- EXERCISE -
Starting with the line that contains "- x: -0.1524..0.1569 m" and stopping after the line that contains "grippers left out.", return each line below exactly as written, with no others.

- DATASET RECORDS -

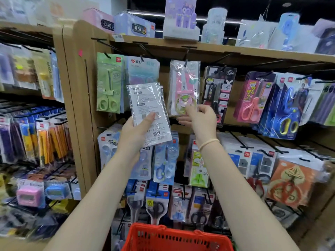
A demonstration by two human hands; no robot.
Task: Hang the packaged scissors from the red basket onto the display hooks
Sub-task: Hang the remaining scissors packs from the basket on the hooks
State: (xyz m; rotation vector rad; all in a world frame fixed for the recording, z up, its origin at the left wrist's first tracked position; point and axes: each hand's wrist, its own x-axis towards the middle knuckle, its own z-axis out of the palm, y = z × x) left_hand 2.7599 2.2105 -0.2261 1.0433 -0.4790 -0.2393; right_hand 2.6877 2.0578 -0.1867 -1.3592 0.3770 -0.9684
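A tan display shelf (79, 91) carries black hooks (186, 51) hung with scissor packs (184, 87). Boxed clocks (135, 26) stand on its top board.

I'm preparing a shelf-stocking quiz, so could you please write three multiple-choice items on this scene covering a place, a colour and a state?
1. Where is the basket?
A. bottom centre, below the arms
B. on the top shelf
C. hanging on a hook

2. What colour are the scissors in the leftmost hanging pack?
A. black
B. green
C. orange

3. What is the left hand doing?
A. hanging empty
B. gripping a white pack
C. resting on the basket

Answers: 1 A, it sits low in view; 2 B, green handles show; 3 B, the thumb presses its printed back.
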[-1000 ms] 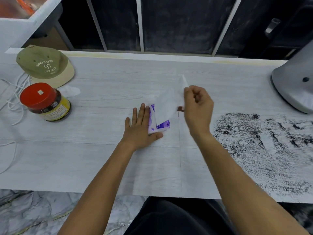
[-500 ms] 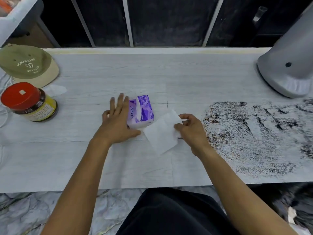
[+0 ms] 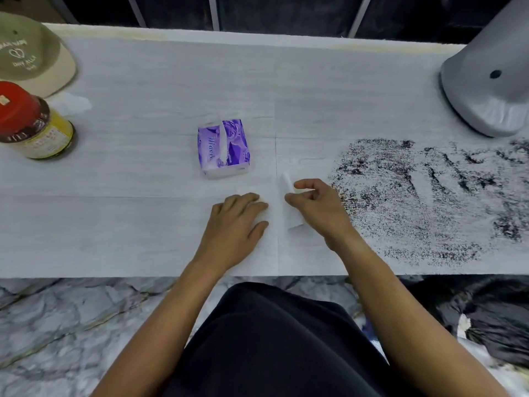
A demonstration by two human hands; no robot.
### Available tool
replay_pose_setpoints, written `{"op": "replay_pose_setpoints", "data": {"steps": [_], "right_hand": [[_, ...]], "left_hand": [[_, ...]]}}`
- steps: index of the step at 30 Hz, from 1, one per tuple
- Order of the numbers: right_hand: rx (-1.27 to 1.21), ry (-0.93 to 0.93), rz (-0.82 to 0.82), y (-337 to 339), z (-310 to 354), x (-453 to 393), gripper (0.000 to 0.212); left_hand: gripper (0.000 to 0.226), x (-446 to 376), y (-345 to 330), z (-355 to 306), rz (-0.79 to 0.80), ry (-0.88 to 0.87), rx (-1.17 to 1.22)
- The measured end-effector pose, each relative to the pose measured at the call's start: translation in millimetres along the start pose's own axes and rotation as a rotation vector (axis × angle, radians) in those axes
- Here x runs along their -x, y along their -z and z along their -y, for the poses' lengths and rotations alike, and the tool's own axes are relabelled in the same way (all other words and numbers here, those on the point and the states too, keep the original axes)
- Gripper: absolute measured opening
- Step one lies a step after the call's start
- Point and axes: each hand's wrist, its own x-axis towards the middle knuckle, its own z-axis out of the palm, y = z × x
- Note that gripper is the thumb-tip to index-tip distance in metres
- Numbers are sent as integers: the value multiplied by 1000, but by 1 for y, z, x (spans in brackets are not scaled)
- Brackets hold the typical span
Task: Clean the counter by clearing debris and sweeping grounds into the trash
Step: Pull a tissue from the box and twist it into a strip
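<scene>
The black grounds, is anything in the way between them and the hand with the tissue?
Nothing visible is. The right hand pinches the white tissue right beside the left edge of the grounds, with only bare counter between.

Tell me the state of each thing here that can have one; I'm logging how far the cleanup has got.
tissue pack: open, one sheet poking up, lying flat
tissue: on the counter, partly folded
left hand: resting flat on the tissue
right hand: pinching the tissue's edge
jar: upright, lid on
grounds: spread over the counter, unswept
cap: lying crown up
</scene>
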Motion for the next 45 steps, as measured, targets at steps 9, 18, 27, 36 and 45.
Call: {"op": "replay_pose_setpoints", "data": {"steps": [9,18,27,36,45], "right_hand": [[271,132,128,19,6,-9,21],[432,266,133,26,-5,-13,20],[753,458,145,22,-11,-6,48],[874,772,56,-5,0,-21,23],[827,1002,42,-4,-41,-9,18]], "left_hand": [[29,-3,17,22,22,81,108],[47,-6,29,37,53,105,257],[43,-12,41,46,142,154,242],[31,-7,36,42,72,126,269],[25,15,25,46,-203,-165,136]]}}
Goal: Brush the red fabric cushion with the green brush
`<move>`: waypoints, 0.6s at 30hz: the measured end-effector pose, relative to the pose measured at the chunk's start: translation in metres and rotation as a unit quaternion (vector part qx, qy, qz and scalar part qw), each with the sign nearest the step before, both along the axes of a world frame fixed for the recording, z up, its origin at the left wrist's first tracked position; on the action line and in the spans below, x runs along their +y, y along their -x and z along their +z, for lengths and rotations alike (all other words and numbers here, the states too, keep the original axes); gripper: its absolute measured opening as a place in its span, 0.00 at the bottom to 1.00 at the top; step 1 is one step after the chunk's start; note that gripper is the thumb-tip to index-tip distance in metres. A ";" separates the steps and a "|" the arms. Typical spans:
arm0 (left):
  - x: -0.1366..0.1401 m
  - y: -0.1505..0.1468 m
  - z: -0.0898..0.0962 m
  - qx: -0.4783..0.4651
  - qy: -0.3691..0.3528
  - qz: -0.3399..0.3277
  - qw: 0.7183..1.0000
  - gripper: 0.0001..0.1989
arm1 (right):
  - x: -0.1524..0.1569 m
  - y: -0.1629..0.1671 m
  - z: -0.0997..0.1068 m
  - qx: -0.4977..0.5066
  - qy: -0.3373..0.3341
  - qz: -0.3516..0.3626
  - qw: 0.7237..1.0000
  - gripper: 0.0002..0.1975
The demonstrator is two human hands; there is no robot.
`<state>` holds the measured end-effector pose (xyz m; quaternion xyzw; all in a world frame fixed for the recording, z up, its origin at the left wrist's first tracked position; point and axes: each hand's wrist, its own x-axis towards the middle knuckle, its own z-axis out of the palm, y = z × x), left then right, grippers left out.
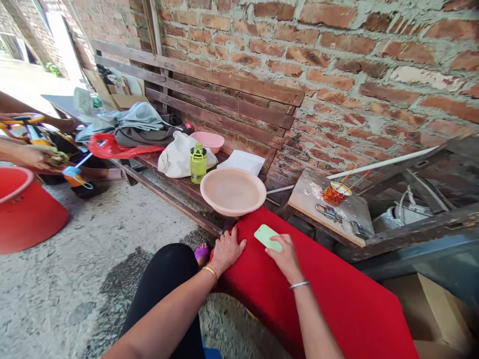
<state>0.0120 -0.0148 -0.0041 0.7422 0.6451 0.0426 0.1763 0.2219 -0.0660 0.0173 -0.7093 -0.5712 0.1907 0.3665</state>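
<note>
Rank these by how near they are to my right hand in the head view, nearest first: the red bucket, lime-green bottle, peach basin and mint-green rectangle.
1. Mint-green rectangle: under the right hand.
2. Peach basin: ahead, to the left.
3. Lime-green bottle: upright, just past the basin, farther left.
4. Red bucket: far left edge.

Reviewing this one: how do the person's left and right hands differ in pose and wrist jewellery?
The left hand rests spread on smooth red cloth, while the right hand grips a pale green, rounded rectangular piece. The left wears a gold-toned bangle; the right, a silver-toned bracelet. Both are ungloved.
</note>
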 end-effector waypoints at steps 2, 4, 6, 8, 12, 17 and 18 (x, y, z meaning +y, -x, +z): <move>0.000 0.000 -0.001 0.005 -0.006 0.000 1.000 0.35 | 0.012 0.007 -0.003 0.006 0.005 0.028 1.000 0.15; 0.000 -0.001 -0.002 0.008 -0.012 -0.002 1.000 0.35 | 0.009 -0.007 -0.003 0.008 0.018 0.017 1.000 0.15; 0.000 -0.002 -0.004 0.009 -0.016 -0.004 1.000 0.35 | -0.009 -0.039 0.001 0.005 0.037 -0.029 0.999 0.14; 0.000 -0.002 -0.005 0.008 -0.018 -0.005 1.000 0.35 | -0.039 -0.081 0.008 -0.003 0.058 -0.100 0.993 0.16; 0.001 -0.002 -0.007 -0.001 -0.018 -0.007 1.000 0.35 | -0.125 -0.167 0.026 -0.032 0.111 -0.266 0.957 0.18; 0.001 -0.002 -0.010 -0.008 -0.029 -0.003 1.000 0.36 | -0.219 -0.238 0.037 -0.056 0.171 -0.413 0.893 0.15; 0.001 -0.002 -0.010 -0.006 -0.030 -0.004 1.000 0.36 | -0.226 -0.242 0.039 -0.069 0.170 -0.416 0.891 0.15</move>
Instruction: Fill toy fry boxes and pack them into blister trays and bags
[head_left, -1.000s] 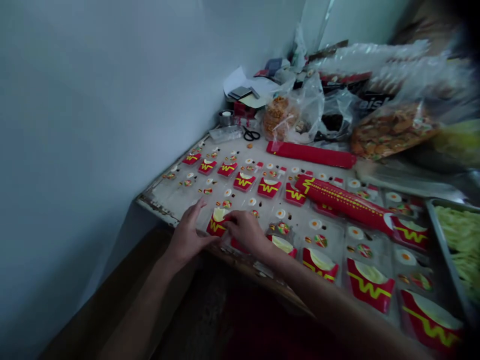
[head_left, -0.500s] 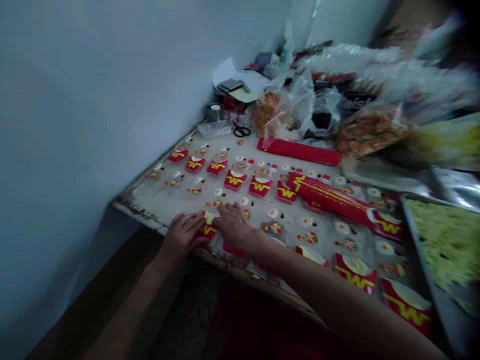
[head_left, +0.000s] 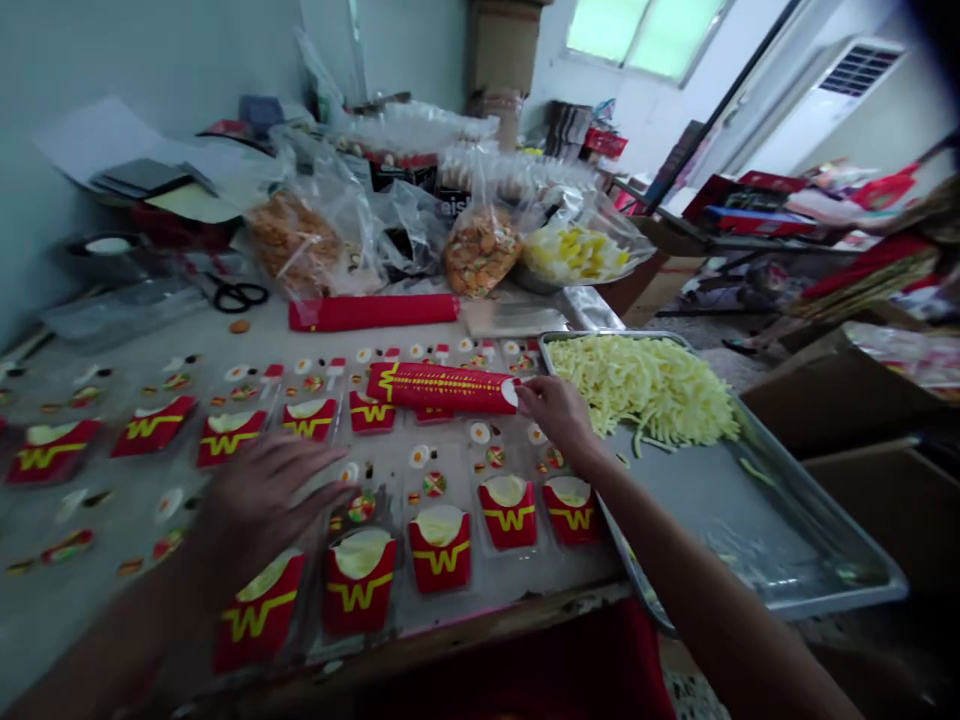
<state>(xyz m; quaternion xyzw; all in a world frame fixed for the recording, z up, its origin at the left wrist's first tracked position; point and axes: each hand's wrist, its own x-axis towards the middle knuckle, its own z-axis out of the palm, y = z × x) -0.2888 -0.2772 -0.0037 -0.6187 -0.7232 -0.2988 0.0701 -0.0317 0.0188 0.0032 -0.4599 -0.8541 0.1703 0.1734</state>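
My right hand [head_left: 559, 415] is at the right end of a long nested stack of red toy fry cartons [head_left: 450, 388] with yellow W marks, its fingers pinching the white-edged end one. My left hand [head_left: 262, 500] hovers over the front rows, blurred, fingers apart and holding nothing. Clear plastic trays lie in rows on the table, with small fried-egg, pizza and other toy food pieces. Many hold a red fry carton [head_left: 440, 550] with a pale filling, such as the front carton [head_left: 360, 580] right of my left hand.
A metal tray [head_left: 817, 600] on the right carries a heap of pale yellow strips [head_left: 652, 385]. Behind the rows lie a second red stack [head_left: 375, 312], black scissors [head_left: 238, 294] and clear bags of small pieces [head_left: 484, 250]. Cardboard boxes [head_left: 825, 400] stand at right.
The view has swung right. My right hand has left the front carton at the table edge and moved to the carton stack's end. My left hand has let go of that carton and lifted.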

- TASK OUTPUT -
  - x: -0.1524..0.1569 m
  - y: -0.1629..0.1671 m
  - z: -0.0997..0.1068 m
  - qx: -0.4977..0.5066
  - qy: -0.3373..0.3341
  - qz: -0.3516..0.3626
  - qw: 0.7237..1.0000
  - gripper: 0.0002..0.1975
The demonstrator is two human hands; there is no robot.
`<state>` holds the measured end-effector pose (xyz m; quaternion xyzw; all in a world frame fixed for the recording, z up, its origin at the left wrist's first tracked position; point and axes: each hand's wrist, its own x-axis towards the middle knuckle, its own z-axis out of the palm, y = z × x), left then right, grippers left out.

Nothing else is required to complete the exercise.